First, direct and continuous measurement lets us see small improvements in behavior that would otherwise go unseen (and therefore not reinforced and, as a result, perhaps not repeated).
Second, each time a teacher or parent successfully uses a behavioral technique, the more optimistic he or she is about the prospects for future success (positive outcomes are the most common result of behaviorally based interventions).
Third, the peer-reviewed literature in ABA is rich with examples of children, who many had considered uneducable, acquiring life-enriching communication, social, and independence skills.
My Side Note: How ABA Has Benefited My Son
When we started ABA, Michael had no skills. He couldn’t press a button. He couldn’t bang a drum. In fact what was the most heartbreaking thing is that he wouldn’t even attempt anything. Every time I tried to interest him in a toy, he threw a massive tantrum. Even if I left him alone to play as he wished, he threw the same massive tantrum. He ran around and looked at his fingers, and just kept regressing.
After a few months of ABA, we saw him attempt things for himself, and allow himself to be taught. The progress each day was tiny. Miniscule. One day, he would bang a drum a couple of times. The next day, he did that and pressed a button. We wrote it all down, so we could see the tiny improvements. It was so encouraging to see, after two hours of trying, that you were succeeding. But with the data you could see how much he was improving every day.

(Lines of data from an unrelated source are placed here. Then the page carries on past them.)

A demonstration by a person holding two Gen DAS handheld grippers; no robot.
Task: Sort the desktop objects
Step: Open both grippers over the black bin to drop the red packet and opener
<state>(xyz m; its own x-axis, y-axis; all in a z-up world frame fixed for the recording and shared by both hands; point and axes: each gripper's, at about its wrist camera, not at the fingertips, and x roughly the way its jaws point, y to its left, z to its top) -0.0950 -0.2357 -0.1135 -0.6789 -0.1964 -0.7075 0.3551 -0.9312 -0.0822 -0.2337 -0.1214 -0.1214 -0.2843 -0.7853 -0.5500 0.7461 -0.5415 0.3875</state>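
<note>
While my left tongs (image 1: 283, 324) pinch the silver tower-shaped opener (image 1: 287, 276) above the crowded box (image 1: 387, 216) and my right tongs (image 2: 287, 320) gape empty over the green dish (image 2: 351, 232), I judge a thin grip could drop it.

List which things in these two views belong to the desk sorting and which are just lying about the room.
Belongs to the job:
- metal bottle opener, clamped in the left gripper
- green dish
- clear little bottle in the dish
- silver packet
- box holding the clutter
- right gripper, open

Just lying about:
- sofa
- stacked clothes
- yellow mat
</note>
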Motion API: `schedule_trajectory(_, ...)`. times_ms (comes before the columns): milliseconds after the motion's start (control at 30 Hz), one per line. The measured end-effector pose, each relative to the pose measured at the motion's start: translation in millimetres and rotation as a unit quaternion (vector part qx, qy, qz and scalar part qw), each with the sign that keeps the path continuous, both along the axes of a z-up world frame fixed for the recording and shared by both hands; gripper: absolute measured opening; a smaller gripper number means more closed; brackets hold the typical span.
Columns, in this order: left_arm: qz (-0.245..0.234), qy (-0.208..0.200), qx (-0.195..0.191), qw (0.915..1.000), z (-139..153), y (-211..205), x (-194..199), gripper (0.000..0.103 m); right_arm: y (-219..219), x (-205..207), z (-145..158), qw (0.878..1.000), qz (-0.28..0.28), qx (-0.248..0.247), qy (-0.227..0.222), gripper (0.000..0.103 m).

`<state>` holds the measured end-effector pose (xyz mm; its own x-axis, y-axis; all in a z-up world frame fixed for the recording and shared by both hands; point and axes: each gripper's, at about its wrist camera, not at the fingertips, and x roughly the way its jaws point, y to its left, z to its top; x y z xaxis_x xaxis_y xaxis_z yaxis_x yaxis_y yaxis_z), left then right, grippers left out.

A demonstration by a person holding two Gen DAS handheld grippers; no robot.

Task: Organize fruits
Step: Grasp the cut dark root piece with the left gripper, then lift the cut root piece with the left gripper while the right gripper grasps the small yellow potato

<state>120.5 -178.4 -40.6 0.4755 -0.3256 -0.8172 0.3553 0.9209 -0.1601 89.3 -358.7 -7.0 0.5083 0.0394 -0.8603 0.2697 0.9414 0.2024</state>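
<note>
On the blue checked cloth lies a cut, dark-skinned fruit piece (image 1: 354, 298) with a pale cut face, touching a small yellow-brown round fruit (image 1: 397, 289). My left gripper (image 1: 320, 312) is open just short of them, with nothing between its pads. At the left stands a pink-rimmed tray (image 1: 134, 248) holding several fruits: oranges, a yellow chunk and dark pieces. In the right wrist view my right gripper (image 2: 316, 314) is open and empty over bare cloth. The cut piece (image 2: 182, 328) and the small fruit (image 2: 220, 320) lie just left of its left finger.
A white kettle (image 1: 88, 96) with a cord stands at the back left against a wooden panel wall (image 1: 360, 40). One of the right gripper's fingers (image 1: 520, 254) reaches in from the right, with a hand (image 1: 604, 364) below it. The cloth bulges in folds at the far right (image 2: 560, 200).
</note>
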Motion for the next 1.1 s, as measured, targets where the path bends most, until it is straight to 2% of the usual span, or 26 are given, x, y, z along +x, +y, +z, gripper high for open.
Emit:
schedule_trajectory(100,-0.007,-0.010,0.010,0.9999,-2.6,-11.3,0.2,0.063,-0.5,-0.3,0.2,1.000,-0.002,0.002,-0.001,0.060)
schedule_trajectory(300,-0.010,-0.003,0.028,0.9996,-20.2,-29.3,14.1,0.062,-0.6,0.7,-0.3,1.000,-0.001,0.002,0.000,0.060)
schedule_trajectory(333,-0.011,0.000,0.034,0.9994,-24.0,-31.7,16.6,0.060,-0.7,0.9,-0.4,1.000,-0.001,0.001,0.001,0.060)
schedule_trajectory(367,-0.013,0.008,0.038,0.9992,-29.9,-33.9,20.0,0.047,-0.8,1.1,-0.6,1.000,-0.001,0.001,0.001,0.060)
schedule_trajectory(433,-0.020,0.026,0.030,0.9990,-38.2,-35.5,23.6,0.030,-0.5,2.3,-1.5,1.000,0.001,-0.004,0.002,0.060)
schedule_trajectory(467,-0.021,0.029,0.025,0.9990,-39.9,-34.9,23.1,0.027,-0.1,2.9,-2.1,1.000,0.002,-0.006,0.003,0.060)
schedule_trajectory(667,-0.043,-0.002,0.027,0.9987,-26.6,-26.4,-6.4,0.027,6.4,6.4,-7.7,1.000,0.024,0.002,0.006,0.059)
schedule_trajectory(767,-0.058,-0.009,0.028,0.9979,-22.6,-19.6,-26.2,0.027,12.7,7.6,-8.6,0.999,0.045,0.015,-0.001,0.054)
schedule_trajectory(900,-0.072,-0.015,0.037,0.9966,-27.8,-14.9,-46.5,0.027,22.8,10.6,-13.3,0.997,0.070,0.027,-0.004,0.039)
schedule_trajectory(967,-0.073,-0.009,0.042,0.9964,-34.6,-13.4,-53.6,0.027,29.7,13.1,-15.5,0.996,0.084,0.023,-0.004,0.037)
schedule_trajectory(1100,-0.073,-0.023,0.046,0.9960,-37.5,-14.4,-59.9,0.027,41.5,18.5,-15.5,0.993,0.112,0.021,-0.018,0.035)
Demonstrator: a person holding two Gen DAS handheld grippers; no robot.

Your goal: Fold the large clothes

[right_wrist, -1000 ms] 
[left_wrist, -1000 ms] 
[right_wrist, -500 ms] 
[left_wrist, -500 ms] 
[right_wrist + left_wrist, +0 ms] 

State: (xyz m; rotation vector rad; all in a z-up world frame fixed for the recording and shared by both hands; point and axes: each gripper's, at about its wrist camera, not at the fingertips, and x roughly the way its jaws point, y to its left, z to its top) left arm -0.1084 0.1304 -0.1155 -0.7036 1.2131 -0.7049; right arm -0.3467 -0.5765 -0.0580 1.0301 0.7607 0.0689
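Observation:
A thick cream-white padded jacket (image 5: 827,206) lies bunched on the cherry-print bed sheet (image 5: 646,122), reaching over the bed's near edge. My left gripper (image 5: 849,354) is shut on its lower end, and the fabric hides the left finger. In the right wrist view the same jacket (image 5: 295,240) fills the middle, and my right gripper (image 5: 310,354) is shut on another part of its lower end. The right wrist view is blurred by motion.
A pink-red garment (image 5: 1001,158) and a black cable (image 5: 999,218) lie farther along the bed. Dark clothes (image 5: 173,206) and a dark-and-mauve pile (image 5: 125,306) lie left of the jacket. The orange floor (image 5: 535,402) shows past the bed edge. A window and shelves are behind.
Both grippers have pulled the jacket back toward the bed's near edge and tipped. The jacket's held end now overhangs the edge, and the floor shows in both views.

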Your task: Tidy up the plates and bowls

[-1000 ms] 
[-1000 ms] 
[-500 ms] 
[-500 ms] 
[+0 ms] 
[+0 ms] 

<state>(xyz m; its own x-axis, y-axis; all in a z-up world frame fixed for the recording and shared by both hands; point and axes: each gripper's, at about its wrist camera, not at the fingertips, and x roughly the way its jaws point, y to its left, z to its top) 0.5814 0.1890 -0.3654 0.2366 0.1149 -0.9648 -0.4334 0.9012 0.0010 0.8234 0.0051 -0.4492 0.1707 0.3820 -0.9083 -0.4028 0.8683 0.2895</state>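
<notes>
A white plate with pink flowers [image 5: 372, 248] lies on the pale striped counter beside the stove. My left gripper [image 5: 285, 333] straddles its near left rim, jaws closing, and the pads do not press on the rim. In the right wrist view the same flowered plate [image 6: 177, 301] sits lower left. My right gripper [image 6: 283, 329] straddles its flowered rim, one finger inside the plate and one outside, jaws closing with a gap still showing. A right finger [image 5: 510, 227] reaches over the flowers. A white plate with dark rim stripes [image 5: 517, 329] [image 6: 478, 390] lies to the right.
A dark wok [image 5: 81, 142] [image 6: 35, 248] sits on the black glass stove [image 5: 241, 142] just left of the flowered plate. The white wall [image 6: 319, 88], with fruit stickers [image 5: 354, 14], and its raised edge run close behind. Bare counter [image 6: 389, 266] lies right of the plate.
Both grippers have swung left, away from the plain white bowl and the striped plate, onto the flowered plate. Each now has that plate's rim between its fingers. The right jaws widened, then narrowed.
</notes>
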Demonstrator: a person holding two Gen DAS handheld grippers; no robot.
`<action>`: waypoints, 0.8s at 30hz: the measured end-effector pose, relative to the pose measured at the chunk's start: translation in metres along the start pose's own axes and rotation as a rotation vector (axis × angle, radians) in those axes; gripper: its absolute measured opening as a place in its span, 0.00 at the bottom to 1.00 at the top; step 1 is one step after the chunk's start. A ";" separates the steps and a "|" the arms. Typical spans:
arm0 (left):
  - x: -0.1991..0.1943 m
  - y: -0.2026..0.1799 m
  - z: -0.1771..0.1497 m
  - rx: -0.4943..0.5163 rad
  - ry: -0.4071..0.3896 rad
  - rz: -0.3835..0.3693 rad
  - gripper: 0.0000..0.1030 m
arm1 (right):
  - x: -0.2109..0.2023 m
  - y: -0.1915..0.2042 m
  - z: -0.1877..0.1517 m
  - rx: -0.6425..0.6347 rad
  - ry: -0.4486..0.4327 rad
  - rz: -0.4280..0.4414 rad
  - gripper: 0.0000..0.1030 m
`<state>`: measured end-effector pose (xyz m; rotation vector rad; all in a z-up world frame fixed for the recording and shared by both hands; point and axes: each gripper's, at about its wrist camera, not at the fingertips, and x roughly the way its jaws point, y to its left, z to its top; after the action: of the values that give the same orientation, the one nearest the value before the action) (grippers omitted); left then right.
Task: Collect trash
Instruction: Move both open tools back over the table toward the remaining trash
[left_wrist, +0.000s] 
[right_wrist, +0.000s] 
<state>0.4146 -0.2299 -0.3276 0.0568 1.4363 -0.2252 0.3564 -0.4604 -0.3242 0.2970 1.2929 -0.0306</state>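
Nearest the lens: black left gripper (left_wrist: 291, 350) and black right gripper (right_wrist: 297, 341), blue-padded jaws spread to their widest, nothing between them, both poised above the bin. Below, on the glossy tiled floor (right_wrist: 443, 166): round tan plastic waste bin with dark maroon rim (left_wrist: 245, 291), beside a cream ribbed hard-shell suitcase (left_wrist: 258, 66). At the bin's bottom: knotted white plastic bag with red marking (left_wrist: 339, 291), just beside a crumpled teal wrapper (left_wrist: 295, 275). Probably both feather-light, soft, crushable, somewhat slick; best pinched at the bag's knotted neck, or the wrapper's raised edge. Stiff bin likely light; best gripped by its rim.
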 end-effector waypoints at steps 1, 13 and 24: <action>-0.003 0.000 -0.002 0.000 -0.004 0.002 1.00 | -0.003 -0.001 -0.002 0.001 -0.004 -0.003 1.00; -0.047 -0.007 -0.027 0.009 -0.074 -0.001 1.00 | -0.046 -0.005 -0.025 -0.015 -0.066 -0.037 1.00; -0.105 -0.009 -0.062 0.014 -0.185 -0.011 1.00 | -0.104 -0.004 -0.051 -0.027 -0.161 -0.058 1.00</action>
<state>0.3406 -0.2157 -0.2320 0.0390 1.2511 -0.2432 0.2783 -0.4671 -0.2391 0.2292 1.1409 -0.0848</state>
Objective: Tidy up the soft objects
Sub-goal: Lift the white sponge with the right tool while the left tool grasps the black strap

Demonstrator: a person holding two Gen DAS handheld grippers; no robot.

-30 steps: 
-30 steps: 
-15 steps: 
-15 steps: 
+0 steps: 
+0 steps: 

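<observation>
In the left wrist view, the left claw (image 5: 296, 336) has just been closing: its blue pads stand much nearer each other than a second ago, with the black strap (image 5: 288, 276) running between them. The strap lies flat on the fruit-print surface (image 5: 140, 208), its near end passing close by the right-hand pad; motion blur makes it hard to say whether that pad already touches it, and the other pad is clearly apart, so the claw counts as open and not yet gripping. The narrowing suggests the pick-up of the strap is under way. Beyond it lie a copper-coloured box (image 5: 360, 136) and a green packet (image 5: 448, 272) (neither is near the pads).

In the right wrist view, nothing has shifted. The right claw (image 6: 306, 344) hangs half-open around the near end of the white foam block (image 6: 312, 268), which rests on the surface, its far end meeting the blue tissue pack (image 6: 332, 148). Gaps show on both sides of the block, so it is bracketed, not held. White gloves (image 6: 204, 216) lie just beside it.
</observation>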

Six months later, he did a formal assessment at an assessment centre. He attempted every single thing they asked. He still had a huge way to go. They assessed him at the developmental level of a 14 month old and he was well over two years old. But the important thing to me is that before he started therapy he was functionally a 3 month old and now he was learning, trying things, and much happier overall. Thank you ABA!
Pritchard, J. (2012). It’s Ok to say “I don’t know”: Advice from advisory board member Bill Heward. Science in Autism Treatment, 9(4), 1-3.